Design and construction
- Architect: S. J. Edwards
- Architecture firm: Ralph Booty & Co Ltd
- Main contractor: A. A. Gammon and Co

= Town Hall, Colombo =

Headquarters of the Colombo Municipal Council

The Town Hall of Colombo (කොළඹ නගර ශාලාව, நகர மண்டபம், கொழும்பு) is the headquarters of the Colombo Municipal Council and the office of the mayor of Colombo. Built in front of the Viharamahadevi Park, Colombo, Sri Lanka, it is the meeting place for the elected municipal council.
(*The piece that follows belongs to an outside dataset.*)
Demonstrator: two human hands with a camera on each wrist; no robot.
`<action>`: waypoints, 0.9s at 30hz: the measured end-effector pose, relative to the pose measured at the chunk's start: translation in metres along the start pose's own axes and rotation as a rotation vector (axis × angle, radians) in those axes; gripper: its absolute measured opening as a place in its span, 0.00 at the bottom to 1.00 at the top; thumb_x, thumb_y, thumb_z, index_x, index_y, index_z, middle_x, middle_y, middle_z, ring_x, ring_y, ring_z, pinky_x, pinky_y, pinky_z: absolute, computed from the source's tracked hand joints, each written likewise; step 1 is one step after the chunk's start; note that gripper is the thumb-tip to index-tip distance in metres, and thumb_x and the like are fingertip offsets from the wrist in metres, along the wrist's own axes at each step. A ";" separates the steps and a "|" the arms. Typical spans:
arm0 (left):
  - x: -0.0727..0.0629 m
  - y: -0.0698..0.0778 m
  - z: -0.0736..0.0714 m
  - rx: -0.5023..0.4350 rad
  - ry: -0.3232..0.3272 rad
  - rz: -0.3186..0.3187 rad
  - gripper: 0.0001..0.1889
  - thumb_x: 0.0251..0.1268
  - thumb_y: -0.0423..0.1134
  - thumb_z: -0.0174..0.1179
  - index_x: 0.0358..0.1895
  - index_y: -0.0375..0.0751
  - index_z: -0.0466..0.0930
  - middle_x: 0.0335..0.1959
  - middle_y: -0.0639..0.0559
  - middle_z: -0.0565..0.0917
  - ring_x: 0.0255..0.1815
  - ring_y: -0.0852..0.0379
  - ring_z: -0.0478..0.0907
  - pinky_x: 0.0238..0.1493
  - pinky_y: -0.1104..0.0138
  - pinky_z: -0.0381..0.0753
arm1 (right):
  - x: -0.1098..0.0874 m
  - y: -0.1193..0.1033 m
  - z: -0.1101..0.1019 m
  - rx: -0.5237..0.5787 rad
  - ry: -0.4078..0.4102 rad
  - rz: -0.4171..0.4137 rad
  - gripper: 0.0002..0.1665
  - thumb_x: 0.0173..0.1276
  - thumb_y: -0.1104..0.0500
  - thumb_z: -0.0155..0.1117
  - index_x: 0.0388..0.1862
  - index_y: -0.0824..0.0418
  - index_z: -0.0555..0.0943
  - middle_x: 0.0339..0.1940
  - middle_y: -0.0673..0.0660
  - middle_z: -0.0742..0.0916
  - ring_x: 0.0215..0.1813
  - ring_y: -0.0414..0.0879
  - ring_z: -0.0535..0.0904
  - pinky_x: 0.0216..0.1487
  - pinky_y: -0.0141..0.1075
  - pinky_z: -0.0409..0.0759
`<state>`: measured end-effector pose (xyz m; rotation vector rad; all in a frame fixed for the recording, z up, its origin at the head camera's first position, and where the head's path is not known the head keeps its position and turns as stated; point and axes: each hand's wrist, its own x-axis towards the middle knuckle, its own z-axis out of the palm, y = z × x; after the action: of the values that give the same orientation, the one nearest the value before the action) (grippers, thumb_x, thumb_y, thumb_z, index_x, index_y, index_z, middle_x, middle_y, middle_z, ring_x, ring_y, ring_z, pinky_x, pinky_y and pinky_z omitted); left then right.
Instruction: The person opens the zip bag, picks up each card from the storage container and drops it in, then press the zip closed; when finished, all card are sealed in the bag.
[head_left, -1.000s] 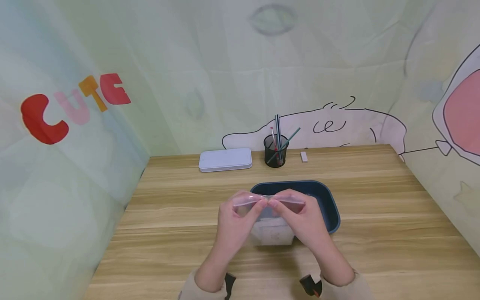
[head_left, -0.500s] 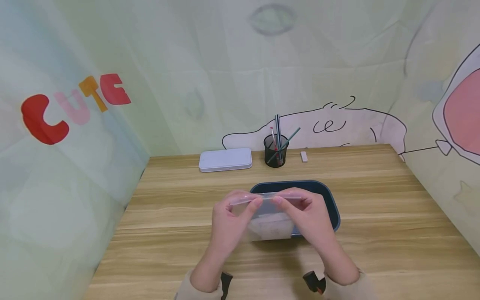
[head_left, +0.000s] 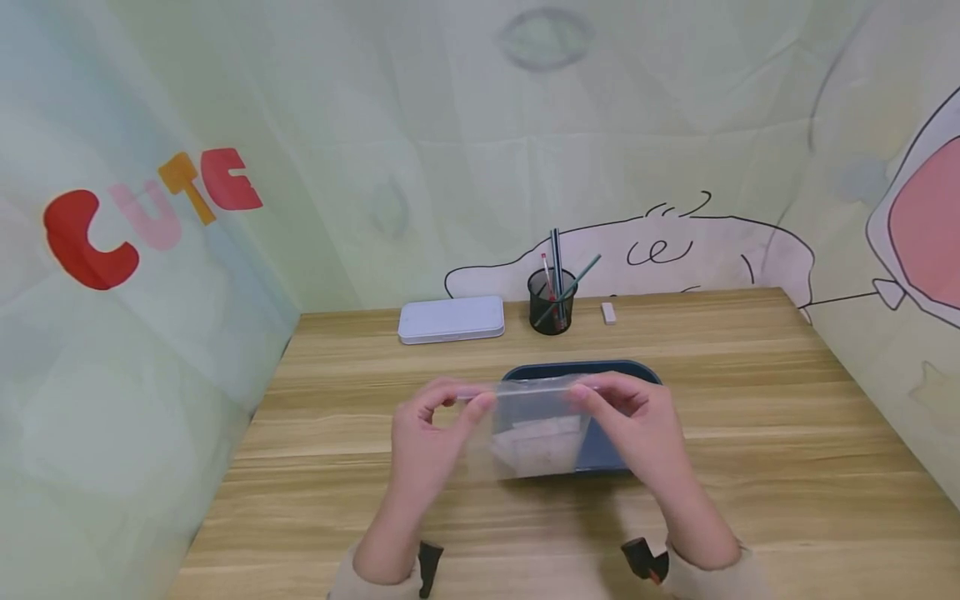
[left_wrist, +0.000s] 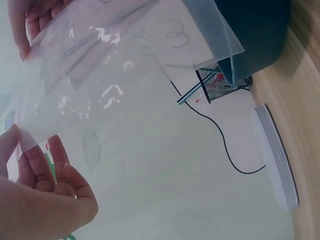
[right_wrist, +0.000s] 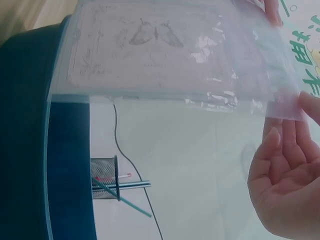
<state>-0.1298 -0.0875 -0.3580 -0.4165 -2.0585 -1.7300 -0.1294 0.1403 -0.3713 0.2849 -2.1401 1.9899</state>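
A clear plastic bag (head_left: 536, 417) hangs upright between my two hands, above the near part of a dark blue plastic bin (head_left: 592, 365). My left hand (head_left: 426, 433) pinches the left corner of its top edge between thumb and fingers. At the opposite corner my right hand (head_left: 637, 425) pinches the same edge, so the top is stretched straight. Inside the bag sits a pale sheet with a printed butterfly (right_wrist: 156, 34), seen in the right wrist view. In the left wrist view the bag (left_wrist: 100, 75) shows glossy reflections.
Toward the back of the wooden table (head_left: 337, 417) lie a white flat case (head_left: 450, 320) and a small white eraser-like block (head_left: 608, 313). Between them stands a black mesh pen cup (head_left: 551, 312) with several pens. A printed curtain (head_left: 420, 167) rises behind.
Both hands have moved apart along the bag's top edge, the left to the left and the right to the right. The bag's top has gone from bunched to straight.
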 end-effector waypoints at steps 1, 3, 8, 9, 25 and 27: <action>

In 1921 renowned Scottish town planner Professor Patrick Geddes recommended that the Council should construct a large central and dignified municipal building to house the council, a public reception hall, the mayor's office and a public library. The need for the Colombo Public Library was addressed by a philanthropic donation of a building by Dr. W. Arthur Silva in 1925. This building, Sirinivasa, is now the official residence of the mayor.

In 1922 the Colombo Municipal Council held an international architectural design competition and in November that year of the 32 plans submitted, the winning design was drawn by S. J. Edwards, of the architectural firm Ralph Booty & Co. In awarding the prize the Government Architect of the Ceylon Public Works Department, Austin Woodeson, wrote:

"The buildings are admirably laid out on the site; the outbuildings are well secluded, but very accessible. The main building stands out prominently and would command pleasing views from all angles. The connecting roads are well laid out. The details and plans are excellently drawn, and illustrate in an artistic manner a most striking and effective design." "The connecting roads are well laid out. On the ground floor the corridors are straightforward, direct and well lighted. The general disposition of the departments and rooms is excellent and most convenient for access, circulation and inter-communicable both for the public and staff. On the upper floors, the offices are admirably arranged. The Council chamber is a magnificent apartment with ample accommodation for the public provided in an elevated gallery." "This provision gains many favourable points for this design. The elevations are very dignified and refined. The perspective view shows a very impressive group of buildings crowned by a dome and tower of fine proportions. The details and plans are excellently drawn, and illustrate in an artistic manner a most striking and effective design."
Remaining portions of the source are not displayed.